Escalar o poder pelo poder, aceital-o em todas as condições, á sombra de todas as bandeiras, na defeza de todos os codigos, e na metamorphose de todos os principios, parece ser a maxima inspiração de todas estas phalanges, ávidas e sedentas de governo, que reputam, como suprema beatitude, o ineffavel gozo de dirigirem uma situação politica qualquer.
D'aqui vem o scepticismo partidario, a indifferença profunda, e a descrença completa do povo.
N'isto, como em tudo, o author d'este livro está ao lado do povo.
Basta.
Fecha-se este prologo com uma simples remissão ao prefacio ou introducção do livro, que fica referido.
Assim termina esta advertencia ao leitor:
«A educação, nas classes pobres da nossa terra, tem sido desprezada: o povo ignora tudo, porque tudo lhe é vedado.
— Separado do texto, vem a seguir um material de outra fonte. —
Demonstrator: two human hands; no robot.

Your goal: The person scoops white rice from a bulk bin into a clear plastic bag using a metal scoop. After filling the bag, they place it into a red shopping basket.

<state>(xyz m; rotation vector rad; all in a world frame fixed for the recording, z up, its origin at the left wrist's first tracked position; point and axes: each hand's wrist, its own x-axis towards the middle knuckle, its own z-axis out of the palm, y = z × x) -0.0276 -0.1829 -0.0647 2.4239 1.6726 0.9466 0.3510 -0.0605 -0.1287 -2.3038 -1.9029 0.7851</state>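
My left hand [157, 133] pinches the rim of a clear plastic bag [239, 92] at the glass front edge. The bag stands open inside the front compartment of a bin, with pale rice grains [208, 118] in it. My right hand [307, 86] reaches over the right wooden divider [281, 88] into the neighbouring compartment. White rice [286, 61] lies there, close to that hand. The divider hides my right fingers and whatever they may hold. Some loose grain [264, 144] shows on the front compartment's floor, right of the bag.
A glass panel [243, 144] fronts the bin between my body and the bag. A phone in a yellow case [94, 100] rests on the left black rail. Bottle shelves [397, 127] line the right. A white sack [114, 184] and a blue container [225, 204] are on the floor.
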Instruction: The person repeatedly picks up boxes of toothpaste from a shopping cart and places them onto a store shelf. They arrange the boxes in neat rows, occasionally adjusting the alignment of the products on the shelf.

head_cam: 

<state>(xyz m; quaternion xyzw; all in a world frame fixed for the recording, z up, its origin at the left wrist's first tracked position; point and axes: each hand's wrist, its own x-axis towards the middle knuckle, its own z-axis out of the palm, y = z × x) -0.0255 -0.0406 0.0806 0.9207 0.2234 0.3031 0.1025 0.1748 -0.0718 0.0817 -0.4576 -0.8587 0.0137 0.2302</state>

Convinha, pois, que á frente de um livro, que narra com singeleza as tristes vicissitudes por que a governação entre nós tem passado; que aponta, sem exagerações, como a liberdade vai sendo sophismada, fossem estampadas algumas linhas, que levassem a esperança a corações para quem a educação é um miseravel scepticismo, e a vida um sudario de pungentes dôres.»
Estas linhas, escriptas ha vinte annos, firma-as o author d'este livro, com a convicção plena de que ainda não deslizou d'estas crenças, nem renegou, n'um só momento, a religião da sua mocidade.
Em mil oitocentos cincoenta e seis, quando a pena de morte era lei entre nós, quando o homicidio legal erguia a sua sinistra, e hedionda influencia n'esta terra—terminava o author d'este livro, em presença de um tribunal e em defeza de um réo, pelo seguinte modo, a sua oração:
«Quanto a mim, resta-me a honra de ter pelejado com a forca, esta peleja solemne e derradeira. Se eu ficar vencido, se triumphar o carrasco, tanto peor para o seculo em que combati, e para a philosophia que invoquei.»